We would expect the three cycles to show no growth of any BI; however, there is a potential problem for which those concerned with the VPHP process should be aware. This is the problem of the so-called ‘rogue’ BI. It is quite difficult to produce BIs with an even spread of spores and no residual material. The spores can tend to form clumps and aggregates in even the best-produced BI. In this case, clumps of spores may occlude the centre and some might survive even the longest gassing cycle. Such BIs are termed ‘rogues’. There is evidence to suggest that 0.3% of BIs are rogues. If your PQ cycles total, for example 300 BIs, then statistically at least one will grow, however robust the cycle.

This means that a clear policy needs to be put in place to deal with rogues before the PQ process starts. A suitable rogue policy might state:

“A single BI failure at any one location across three repeat cycles will be considered to be a ‘rogue’ and, provided that the remaining five BIs from the same location across the three repeat cycles do not fail, the three cycles shall be deemed valid. BIs will be used in duplicate at all site locations. (All BI failures may be subject to review by the validation team).”

Given this kind of policy, the regulatory authorities should accept the validity of the gassing cycles in the face of the occasional positive BI.

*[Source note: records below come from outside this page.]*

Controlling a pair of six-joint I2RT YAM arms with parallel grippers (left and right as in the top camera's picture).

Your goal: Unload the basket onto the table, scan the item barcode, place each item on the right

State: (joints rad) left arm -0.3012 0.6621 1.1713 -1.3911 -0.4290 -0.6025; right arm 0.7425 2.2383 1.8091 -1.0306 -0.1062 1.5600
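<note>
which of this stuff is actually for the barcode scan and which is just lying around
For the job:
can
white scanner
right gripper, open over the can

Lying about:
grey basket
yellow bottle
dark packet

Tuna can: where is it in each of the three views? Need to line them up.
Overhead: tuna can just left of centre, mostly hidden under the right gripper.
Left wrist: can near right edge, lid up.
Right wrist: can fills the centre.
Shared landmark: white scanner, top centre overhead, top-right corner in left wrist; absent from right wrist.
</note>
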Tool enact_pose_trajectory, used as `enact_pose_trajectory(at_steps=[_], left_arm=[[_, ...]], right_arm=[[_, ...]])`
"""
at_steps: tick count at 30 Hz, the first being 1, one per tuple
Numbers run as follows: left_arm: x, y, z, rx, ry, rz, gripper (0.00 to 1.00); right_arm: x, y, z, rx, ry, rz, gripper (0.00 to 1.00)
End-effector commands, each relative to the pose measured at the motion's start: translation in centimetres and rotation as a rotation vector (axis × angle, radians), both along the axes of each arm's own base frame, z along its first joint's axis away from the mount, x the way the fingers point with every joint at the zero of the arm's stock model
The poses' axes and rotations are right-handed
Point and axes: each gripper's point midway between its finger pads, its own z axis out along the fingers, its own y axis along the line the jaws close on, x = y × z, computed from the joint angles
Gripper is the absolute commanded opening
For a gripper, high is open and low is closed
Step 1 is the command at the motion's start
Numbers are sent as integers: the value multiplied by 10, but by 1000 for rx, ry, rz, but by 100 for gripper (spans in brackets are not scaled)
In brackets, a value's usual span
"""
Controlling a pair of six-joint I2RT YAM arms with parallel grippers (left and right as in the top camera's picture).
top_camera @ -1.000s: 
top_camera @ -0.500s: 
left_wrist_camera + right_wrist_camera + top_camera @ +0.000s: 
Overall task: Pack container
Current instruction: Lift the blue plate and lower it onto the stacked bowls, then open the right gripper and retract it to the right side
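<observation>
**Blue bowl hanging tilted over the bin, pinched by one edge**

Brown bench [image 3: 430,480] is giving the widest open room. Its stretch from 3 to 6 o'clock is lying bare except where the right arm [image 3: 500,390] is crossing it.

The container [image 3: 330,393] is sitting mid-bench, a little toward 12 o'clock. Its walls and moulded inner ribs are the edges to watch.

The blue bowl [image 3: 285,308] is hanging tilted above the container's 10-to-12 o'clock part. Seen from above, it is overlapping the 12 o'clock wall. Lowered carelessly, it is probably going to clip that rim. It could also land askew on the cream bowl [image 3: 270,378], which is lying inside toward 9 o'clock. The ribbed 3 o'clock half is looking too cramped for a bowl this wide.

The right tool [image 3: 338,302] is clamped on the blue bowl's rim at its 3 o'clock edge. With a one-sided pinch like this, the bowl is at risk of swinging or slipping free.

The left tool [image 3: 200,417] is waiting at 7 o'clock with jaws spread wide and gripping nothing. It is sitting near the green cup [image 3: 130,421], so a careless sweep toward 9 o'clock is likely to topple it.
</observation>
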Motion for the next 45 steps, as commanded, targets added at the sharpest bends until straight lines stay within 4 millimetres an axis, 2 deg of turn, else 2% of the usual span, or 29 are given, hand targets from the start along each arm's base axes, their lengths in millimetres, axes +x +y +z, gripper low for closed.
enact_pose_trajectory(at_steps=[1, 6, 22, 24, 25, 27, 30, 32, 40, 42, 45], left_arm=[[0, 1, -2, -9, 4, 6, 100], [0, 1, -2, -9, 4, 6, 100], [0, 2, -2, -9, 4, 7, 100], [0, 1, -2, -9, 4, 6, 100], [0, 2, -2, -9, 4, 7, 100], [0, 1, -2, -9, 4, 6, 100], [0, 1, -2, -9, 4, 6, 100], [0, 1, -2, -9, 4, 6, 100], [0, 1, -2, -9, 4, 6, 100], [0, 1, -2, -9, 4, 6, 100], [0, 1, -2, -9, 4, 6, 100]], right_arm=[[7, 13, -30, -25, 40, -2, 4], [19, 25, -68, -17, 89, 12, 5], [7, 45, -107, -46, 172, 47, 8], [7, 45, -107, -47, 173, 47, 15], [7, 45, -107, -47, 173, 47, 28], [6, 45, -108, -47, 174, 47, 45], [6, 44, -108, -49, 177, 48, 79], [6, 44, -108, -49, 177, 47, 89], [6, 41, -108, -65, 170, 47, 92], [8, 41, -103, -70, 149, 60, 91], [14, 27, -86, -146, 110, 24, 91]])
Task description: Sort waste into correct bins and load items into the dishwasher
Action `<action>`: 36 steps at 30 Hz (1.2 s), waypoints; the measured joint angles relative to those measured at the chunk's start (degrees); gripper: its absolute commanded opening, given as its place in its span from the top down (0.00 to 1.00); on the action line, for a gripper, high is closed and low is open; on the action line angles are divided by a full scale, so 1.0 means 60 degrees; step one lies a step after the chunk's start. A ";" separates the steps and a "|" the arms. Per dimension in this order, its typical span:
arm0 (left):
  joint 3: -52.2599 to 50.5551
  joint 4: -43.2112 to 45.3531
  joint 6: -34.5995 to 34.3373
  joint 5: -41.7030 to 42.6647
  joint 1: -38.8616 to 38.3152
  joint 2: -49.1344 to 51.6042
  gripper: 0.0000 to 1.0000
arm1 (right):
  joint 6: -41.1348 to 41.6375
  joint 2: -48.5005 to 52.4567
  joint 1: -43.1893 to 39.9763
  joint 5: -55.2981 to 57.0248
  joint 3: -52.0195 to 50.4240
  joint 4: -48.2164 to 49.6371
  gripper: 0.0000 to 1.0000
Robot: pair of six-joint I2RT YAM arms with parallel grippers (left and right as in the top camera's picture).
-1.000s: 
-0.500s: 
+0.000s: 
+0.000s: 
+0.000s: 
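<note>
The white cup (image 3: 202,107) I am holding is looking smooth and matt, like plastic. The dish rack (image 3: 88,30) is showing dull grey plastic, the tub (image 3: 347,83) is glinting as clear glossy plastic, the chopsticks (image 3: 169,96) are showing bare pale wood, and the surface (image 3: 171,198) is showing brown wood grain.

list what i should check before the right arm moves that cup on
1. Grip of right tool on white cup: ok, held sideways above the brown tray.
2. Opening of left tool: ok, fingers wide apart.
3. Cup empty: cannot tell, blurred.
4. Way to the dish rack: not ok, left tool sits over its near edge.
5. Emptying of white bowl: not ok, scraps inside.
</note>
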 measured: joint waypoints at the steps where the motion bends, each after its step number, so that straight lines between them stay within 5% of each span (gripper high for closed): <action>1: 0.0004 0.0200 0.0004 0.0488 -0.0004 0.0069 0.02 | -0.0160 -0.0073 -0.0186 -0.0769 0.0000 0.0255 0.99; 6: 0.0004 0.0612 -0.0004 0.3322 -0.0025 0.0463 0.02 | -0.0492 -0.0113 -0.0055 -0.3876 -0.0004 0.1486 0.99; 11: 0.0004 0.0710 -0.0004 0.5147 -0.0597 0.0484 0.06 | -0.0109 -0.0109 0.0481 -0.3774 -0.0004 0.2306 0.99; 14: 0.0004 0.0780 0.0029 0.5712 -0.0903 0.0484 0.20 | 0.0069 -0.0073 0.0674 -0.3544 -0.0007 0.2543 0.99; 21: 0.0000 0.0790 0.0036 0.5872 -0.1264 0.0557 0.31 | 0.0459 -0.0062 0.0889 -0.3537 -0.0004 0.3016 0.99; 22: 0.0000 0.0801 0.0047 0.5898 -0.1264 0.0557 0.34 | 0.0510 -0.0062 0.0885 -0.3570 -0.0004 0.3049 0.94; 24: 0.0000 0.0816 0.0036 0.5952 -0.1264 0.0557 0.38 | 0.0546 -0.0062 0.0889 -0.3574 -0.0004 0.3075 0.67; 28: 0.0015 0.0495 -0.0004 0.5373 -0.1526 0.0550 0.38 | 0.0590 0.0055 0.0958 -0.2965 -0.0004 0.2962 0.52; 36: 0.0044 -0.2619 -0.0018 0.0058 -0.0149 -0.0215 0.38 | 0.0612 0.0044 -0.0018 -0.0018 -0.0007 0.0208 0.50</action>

From time to time, many users will re-qualify the gassing cycle to maintain confidence. The simplest solution is to re-run the PQ protocol, ideally obtaining BIs with similar D-values to those used during the previous PQ.

If BIs with longer D-value times have to be used, it may be prudent to re-run part of the development process with a set of suitable sterilisation phase times around those of the developed cycle. This should be followed by the suggested three-cycle PQ for confirmation.

Developing robust gassing cycles for the VPHP process does not need to be very complex, or very lengthy, and can be carried out, at least in part, by lab technicians, if required.